Set down all of the data that follows, keeping every character.

___ MATERIAL PROVIDED

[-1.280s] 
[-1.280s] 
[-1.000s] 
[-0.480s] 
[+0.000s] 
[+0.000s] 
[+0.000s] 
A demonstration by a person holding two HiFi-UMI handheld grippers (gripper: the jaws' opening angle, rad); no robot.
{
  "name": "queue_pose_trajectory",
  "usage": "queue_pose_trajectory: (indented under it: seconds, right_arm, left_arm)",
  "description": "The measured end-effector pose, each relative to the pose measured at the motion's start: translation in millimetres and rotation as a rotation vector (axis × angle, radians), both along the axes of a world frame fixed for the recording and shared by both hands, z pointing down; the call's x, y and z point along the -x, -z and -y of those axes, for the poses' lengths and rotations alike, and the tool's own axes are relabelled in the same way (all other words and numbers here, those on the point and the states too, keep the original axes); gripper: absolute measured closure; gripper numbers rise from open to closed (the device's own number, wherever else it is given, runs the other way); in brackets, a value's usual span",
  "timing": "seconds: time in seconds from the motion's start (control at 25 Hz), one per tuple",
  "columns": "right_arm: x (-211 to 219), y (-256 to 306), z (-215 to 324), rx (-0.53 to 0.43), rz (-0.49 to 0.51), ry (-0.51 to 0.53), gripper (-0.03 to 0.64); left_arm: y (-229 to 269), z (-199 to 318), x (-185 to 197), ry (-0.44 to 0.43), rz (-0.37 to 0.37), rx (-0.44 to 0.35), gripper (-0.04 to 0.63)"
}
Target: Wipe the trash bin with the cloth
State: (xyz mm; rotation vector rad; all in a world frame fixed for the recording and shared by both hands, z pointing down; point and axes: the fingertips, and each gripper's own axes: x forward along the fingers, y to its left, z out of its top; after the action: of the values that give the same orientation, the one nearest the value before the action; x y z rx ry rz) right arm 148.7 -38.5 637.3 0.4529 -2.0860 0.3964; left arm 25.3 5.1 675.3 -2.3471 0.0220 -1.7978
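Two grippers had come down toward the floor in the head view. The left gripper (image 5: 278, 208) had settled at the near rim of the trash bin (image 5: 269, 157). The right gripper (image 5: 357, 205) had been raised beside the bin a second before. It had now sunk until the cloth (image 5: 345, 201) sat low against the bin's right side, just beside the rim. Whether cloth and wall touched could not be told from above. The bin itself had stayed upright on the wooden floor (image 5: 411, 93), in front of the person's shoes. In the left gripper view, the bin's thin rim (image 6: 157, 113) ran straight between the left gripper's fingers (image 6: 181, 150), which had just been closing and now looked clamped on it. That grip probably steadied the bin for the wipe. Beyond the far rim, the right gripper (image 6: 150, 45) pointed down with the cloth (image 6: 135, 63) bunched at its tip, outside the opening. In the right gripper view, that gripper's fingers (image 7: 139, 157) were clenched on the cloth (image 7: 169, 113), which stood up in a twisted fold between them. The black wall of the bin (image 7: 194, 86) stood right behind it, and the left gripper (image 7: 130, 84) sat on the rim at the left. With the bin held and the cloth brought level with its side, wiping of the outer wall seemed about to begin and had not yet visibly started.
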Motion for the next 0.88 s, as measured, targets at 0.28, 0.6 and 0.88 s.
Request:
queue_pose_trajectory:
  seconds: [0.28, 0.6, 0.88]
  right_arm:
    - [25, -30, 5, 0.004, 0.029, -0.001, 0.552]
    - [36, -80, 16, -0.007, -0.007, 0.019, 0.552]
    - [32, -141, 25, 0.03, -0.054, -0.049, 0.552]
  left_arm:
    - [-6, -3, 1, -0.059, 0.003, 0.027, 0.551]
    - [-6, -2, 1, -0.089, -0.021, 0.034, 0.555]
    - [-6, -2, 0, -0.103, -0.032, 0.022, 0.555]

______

• [RESULT BELOW]
[-1.280s] 
[-1.280s] 
[-1.000s] 
[-0.480s] 
[+0.000s] 
[+0.000s] 
[+0.000s] 
A demonstration by a person holding two HiFi-UMI handheld grippers (gripper: the jaws' opening angle, rad); no robot.
{
  "name": "queue_pose_trajectory",
  "usage": "queue_pose_trajectory: (indented under it: seconds, right_arm, left_arm)",
  "description": "The measured end-effector pose, each relative to the pose measured at the motion's start: translation in millimetres and rotation as a rotation vector (axis × angle, radians), both along the axes of a world frame fixed for the recording and shared by both hands, z pointing down; the call's x, y and z point along the -x, -z and -y of those axes, for the poses' lengths and rotations alike, and the tool's own axes are relabelled in the same way (all other words and numbers here, those on the point and the states too, keep the original axes); gripper: absolute measured closure; gripper numbers rise from open to closed (the device's own number, wherever else it is given, runs the other way); in brackets, a value's usual span",
  "timing": "seconds: time in seconds from the motion's start (control at 25 Hz), one per tuple",
  "columns": "right_arm: x (-211 to 219), y (-256 to 306), z (-215 to 324), rx (-0.53 to 0.43), rz (-0.49 to 0.51), ry (-0.51 to 0.53), gripper (-0.03 to 0.64); left_arm: y (-229 to 269), z (-199 to 318), x (-185 to 197), ry (-0.44 to 0.43), rz (-0.37 to 0.37), rx (-0.44 to 0.35), gripper (-0.04 to 0.63)"
}
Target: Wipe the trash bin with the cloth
State: (xyz mm; rotation vector rad; all in a world frame fixed for the recording and shared by both hands, z pointing down; point and axes: the fingertips, and each gripper's own axes: x forward along the fingers, y to its left, z out of its top; after the action: of the values that give the same orientation, the one nearest the value before the action; x y z rx ry rz) right arm 148.7 -38.5 637.3 0.4529 -2.0860 0.3964; left arm 25.3 5.1 675.3 -2.3471 0.0220 -1.7978
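Two grippers had come down toward the floor in the head view. The left gripper (image 5: 278, 208) had settled at the near rim of the trash bin (image 5: 269, 157). The right gripper (image 5: 357, 205) had been raised beside the bin a second before. It had now sunk until the cloth (image 5: 345, 201) sat low against the bin's right side, just beside the rim. Whether cloth and wall touched could not be told from above. The bin itself had stayed upright on the wooden floor (image 5: 411, 93), in front of the person's shoes. In the left gripper view, the bin's thin rim (image 6: 157, 113) ran straight between the left gripper's fingers (image 6: 181, 150), which had just been closing and now looked clamped on it. That grip probably steadied the bin for the wipe. Beyond the far rim, the right gripper (image 6: 150, 45) pointed down with the cloth (image 6: 135, 63) bunched at its tip, outside the opening. In the right gripper view, that gripper's fingers (image 7: 139, 157) were clenched on the cloth (image 7: 169, 113), which stood up in a twisted fold between them. The black wall of the bin (image 7: 194, 86) stood right behind it, and the left gripper (image 7: 130, 84) sat on the rim at the left. With the bin held and the cloth brought level with its side, wiping of the outer wall seemed about to begin and had not yet visibly started.
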Motion for the next 0.88 s, as measured, targets at 0.28, 0.6 and 0.88 s.
Request:
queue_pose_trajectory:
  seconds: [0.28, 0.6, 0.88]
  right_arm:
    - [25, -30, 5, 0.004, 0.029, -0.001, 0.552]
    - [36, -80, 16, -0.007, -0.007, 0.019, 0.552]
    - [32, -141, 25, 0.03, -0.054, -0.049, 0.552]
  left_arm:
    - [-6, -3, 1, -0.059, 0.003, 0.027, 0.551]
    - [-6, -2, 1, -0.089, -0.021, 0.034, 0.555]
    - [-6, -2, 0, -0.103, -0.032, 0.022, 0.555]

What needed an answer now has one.